“Itu sama dengan UU Cipta Kerja. Bahasa hukum dapat berarti bisa ada bisa tidak, tergantung Gubernur. Usulan buruh adalah redaksinya Gubernur menetapkan upah minimum kabupaten/kota,” ujar Said Iqbal.
Selain itu, persoalan lain dalam Perppu Cipta kerja terkait upah minimum yang ditolak buruh adalah formula kenaikan upah minimum berdasarkan inflansi, pertumbuhan ekonomi, dan indeks tertentu. Buruh menolak menggunakan indeks tertentu.
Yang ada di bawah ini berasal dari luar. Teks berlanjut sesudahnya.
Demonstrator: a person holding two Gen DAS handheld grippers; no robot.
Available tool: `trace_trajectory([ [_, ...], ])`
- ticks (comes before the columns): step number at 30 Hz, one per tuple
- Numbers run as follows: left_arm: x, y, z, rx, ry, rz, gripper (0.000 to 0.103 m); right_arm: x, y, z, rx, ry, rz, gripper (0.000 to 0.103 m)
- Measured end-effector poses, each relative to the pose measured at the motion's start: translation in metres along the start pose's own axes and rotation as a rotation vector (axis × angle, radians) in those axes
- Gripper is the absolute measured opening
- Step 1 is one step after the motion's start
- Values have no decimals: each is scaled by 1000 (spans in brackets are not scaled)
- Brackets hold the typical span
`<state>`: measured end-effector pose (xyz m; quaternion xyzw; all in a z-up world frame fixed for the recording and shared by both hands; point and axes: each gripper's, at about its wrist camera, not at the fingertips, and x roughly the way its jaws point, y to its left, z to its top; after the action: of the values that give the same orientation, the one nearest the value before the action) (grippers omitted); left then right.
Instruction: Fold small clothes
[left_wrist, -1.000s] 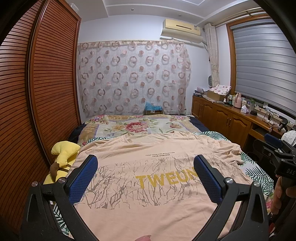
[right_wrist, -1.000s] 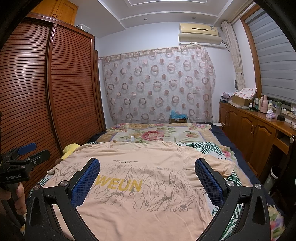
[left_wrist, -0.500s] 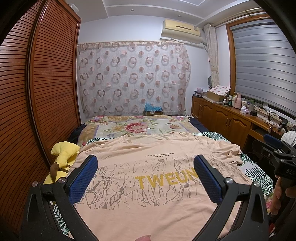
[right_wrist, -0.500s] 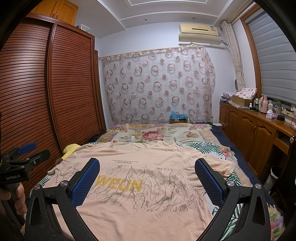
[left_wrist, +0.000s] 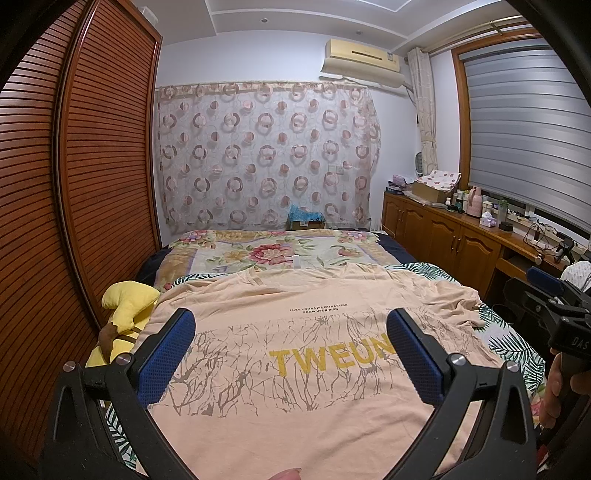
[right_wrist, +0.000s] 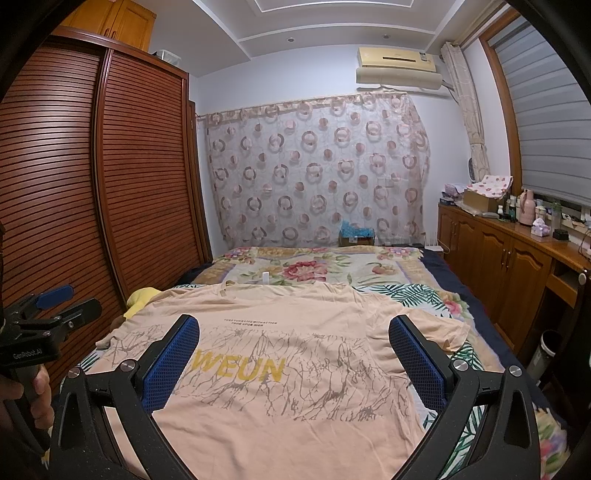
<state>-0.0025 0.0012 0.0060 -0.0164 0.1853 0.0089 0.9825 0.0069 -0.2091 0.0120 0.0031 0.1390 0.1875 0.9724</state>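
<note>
**Ana:** Since both tools hang above the cloth with nothing between their pads, I'd say the folding hasn't begun; this looks like the lining-up before a first grasp. The bed (left_wrist: 517, 343) carries the peach T-shirt (left_wrist: 295, 369), laid face up across its near end with the collar toward the patterned curtain (left_wrist: 266, 158).

**Ben:** Agreed. The left gripper (left_wrist: 291, 354) has its jaws spread wide, empty, and the right gripper (right_wrist: 295, 362) stands the same way, empty too. What does the next move call for?

**Ana:** My guess: each one drops to the bed and pinches an edge or a sleeve, then carries it inward. The right sleeve (right_wrist: 443, 328) lies out flat toward the cabinet side of the bed; the other side of the shirt reaches the bed edge beside the yellow plush toy (left_wrist: 125, 306), so that grasp may be awkward.

**Ben:** How does the shirt look?

**Ana:** Mostly smooth, thin and limp, with some rumpling at the shoulder on the cabinet side. Yellow lettering (left_wrist: 328, 360) sits mid-chest over a grey branch-like print, with a small black caption (left_wrist: 318, 309) just above it, toward the collar.
</note>
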Motion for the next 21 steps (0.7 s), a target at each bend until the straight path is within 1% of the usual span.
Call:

“Adanya Pasal 88F yang berbunyi, dalam keadaan tertentu pemerintah dapat menetapkan formula penghitungan upah minimum yang berbeda dengan formula penghitungan upah minimum sebagaimana dimaksud dalam Pasal 88D ayat (2),” kata Iqbal.
Dengan pasal itu, buruh berpendapat, bahwa itu adalah mandat kosong kepada pemerintah. Sehingga sewaktu-waktu bisa seenaknya mengubah-ubah aturan. Permasalahan lain juga soal hilangnya upah minimum sektoral. Kemudian terkait outsourcing atau alih daya.